I'm doing a "pantry-only" end of the month thing right now. In my fridge, after a couple of days cooking: ordinary red lentil dal, a multi-bean dal with cauliflower and almonds, black beans cooked with beets and orange, lentil/potato curry, Tuscan-style white beans with sage and garlic, roasted root vegetables, cooked sweet potatoes, wheat berries, brown rice, and millet. The grains and beans will freeze, so this might carry me into June with some judicious fresh veggie purchases.
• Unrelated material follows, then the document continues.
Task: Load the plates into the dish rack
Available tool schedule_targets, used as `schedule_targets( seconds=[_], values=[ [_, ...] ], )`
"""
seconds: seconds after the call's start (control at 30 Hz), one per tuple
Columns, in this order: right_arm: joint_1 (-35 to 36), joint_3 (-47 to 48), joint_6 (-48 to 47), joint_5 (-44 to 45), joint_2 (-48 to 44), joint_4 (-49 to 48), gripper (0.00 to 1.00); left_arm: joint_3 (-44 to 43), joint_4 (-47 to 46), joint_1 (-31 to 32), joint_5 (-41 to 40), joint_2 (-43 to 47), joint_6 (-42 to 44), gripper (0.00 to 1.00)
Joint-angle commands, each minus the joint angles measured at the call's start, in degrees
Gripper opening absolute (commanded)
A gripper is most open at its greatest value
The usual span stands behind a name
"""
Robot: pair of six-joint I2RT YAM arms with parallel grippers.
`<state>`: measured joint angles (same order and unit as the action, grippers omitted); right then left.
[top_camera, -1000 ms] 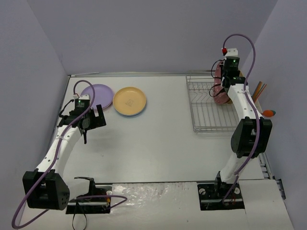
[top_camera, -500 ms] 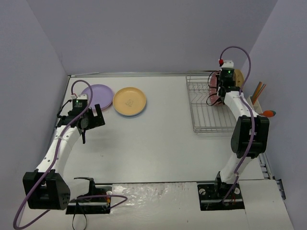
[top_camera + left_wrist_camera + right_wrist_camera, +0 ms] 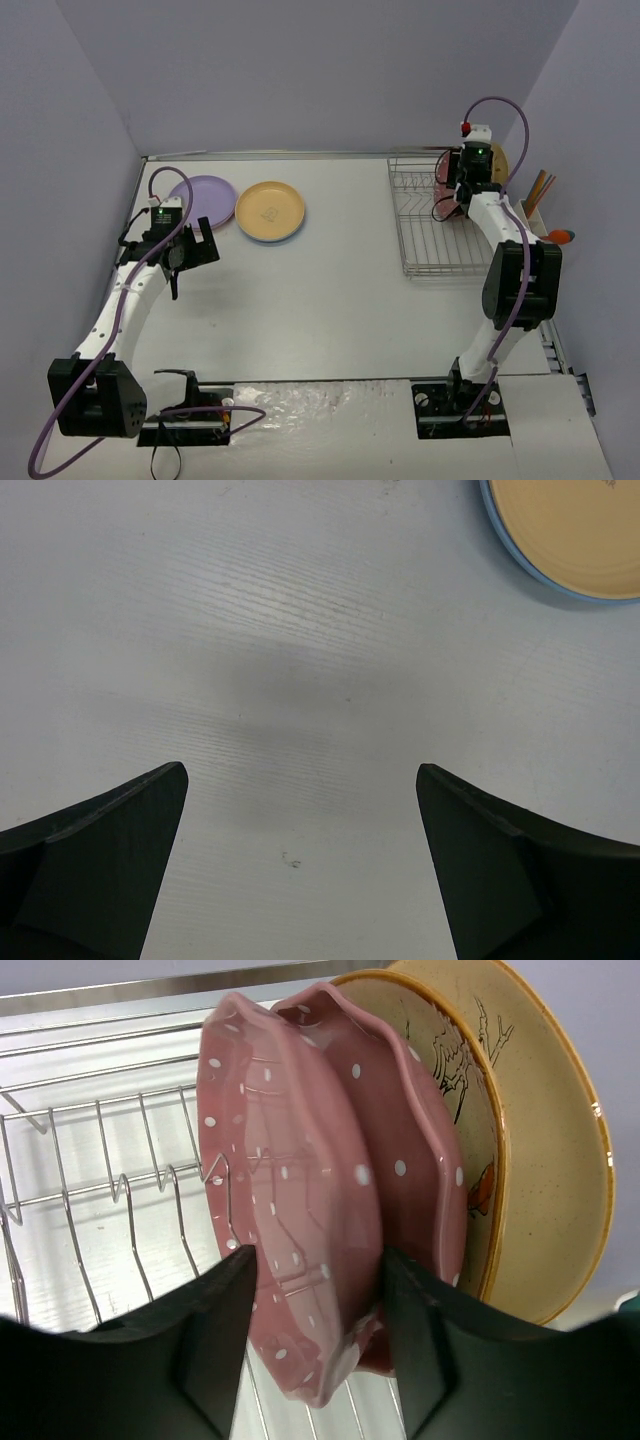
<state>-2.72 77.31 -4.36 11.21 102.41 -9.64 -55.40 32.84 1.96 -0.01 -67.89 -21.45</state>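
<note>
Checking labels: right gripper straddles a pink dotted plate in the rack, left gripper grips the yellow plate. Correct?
Left wrist view shows the left gripper open, empty over the table; the yellow plate lies apart. Right gripper around the pink dotted plate: correct.

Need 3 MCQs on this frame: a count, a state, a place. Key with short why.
1. How many pink dotted plates are at the dish rack? A one. B two. C four.
2. The left gripper is: A open, empty. B shut on a plate. C shut, empty.
3. The yellow plate is: A in the dish rack. B in the left gripper. C lying beside the lilac plate.
Key: 1B, two stand side by side in the right wrist view; 2A, nothing sits between its spread fingers; 3C, the top view shows them adjacent.
</note>
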Motion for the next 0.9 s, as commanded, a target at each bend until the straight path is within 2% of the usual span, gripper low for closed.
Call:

I like mudpuppie's suggestion to master a particular thing, like mole. I'm working on dal of all sorts - I love eating Indian food out, but it's one of the few things I've not bothered to learn to cook at home.
posted by catlet at 11:32 AM on May 21, 2009


Avoid meat. I cook a lot of chilis, sauces, and stir fries. It's always the meat that makes it expensive. Canned tomatos and beans are cheap. I'm especially fond of beans because they're more filling than any other canned food.
posted by valadil at 12:38 PM on May 21, 2009


Ethiopian food is cheap and tastes great. Injera is easy to make with sorghum flour, and most dishes have only a few ingredients - lentils or beans, basic veges like carrot, potato, pumpkin, cabbage and onion, berbere, butter, water and salt. Even if you make recipes with meat, you can pad them out with lots of other vege-only recipes to make it go further. By the time you add injera and rice, you've got a banquet for next to nothing.